Stored entries
= Beginning of Section =

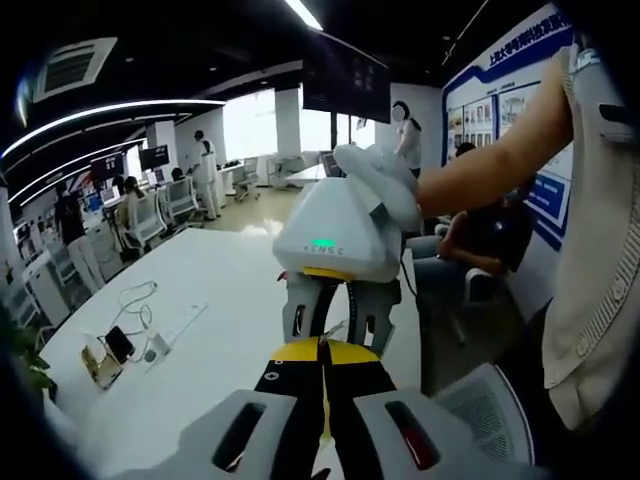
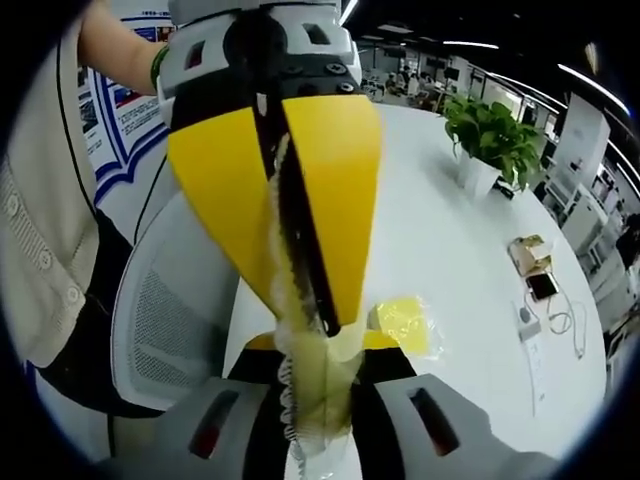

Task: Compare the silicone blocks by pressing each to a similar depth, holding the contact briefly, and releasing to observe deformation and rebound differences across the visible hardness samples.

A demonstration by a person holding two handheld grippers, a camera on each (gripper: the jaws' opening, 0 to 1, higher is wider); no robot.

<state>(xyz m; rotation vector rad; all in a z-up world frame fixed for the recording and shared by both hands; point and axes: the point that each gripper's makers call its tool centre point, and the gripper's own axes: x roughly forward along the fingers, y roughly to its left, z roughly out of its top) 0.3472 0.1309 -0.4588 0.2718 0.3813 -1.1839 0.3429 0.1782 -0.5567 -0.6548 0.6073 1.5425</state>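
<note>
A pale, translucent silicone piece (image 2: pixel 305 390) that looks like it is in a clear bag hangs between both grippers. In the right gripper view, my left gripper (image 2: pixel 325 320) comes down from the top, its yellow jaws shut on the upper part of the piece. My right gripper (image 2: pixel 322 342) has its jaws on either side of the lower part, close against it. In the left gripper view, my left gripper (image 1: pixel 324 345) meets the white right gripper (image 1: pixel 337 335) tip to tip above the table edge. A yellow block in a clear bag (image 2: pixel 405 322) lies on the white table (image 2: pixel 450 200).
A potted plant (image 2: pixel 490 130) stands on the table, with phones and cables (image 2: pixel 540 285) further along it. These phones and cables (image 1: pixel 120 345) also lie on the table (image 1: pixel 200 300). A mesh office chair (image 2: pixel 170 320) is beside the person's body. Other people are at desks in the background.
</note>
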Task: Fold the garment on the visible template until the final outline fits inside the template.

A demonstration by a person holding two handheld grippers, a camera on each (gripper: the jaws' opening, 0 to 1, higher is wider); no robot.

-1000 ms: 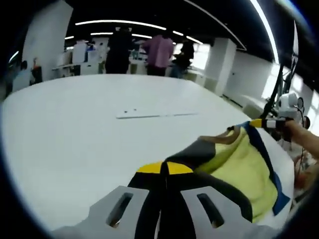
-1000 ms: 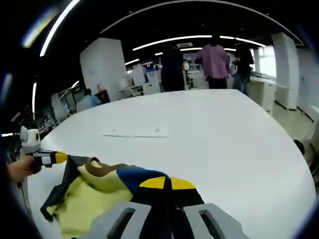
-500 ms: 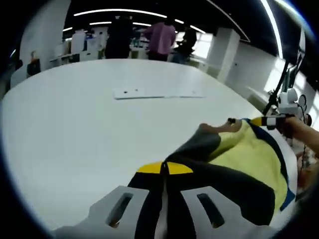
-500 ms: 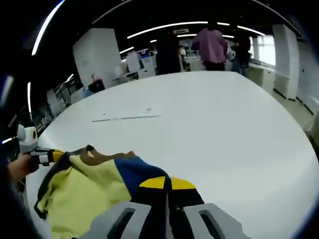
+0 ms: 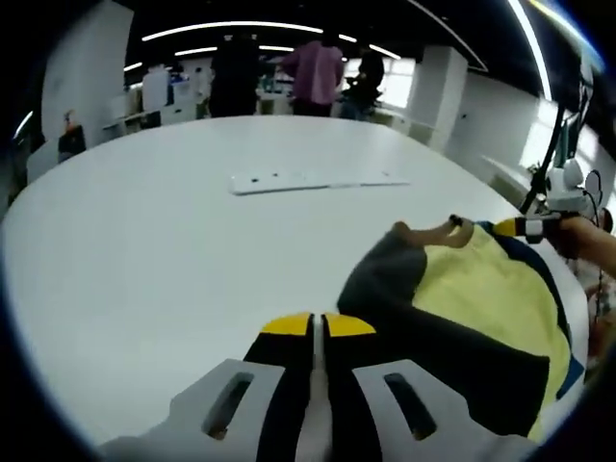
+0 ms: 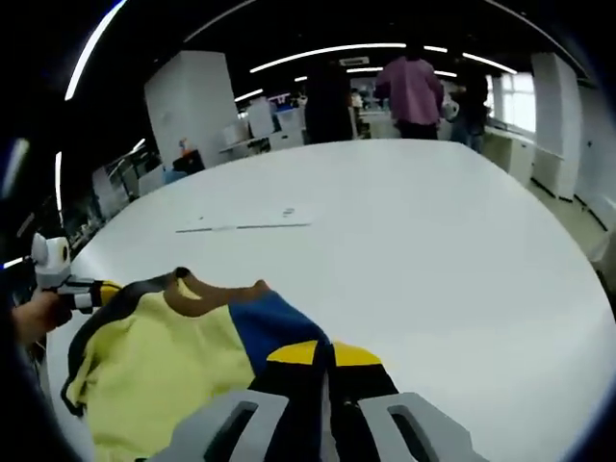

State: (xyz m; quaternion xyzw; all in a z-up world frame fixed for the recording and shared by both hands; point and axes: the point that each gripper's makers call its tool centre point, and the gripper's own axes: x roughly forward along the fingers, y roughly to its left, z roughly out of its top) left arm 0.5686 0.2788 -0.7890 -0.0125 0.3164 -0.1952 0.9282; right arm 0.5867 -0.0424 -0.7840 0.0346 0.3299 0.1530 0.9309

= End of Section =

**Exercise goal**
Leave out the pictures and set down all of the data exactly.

**Task response**
Task: Compare the silicone blocks by pressing each to a similar depth, holding the contact briefly, and releasing to observe deformation and rebound differences across the visible hardness samples.

A demonstration by a person holding two handheld grippers, a camera on each (gripper: the jaws' opening, 0 to 1, higher is wider); no robot.

<state>(xyz m; rotation vector rad; all in a z-up world frame fixed for the recording and shared by both hands; point and axes: the point that each gripper's makers call its tool centre point, and the gripper's own axes: x roughly forward along the fingers, y roughly to its left, z roughly out of its top) 0.3472 0.1309 -0.4588 0.2718 0.3813 -1.1839 0.3429 0.1782 -0.5567 -0.6548 0.6073 1.5425</state>
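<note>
A pale, translucent silicone piece (image 2: pixel 305 390) that looks like it is in a clear bag hangs between both grippers. In the right gripper view, my left gripper (image 2: pixel 325 320) comes down from the top, its yellow jaws shut on the upper part of the piece. My right gripper (image 2: pixel 322 342) has its jaws on either side of the lower part, close against it. In the left gripper view, my left gripper (image 1: pixel 324 345) meets the white right gripper (image 1: pixel 337 335) tip to tip above the table edge. A yellow block in a clear bag (image 2: pixel 405 322) lies on the white table (image 2: pixel 450 200).
A potted plant (image 2: pixel 490 130) stands on the table, with phones and cables (image 2: pixel 540 285) further along it. These phones and cables (image 1: pixel 120 345) also lie on the table (image 1: pixel 200 300). A mesh office chair (image 2: pixel 170 320) is beside the person's body. Other people are at desks in the background.
</note>
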Task: Fold the garment on the visible template until the final outline fits inside the template.

A demonstration by a person holding two handheld grippers, a camera on each (gripper: the jaws' opening, 0 to 1, higher is wider); no robot.

-1000 ms: 
-1000 ms: 
-500 ms: 
-500 ms: 
+0 ms: 
+0 ms: 

State: (xyz m; quaternion xyzw; all in a z-up world frame fixed for the recording and shared by both hands; point and axes: the point that each gripper's makers call its tool centre point, and the gripper's own axes: x roughly forward along the fingers, y roughly to its left, z roughly out of its top) left arm 0.5686 0.2788 -0.7890 -0.0125 0.3164 -0.1952 0.9282; right arm 0.5867 -0.0424 -0.7840 0.0346 0.3299 0.1530 0.9309

No further answer will be given.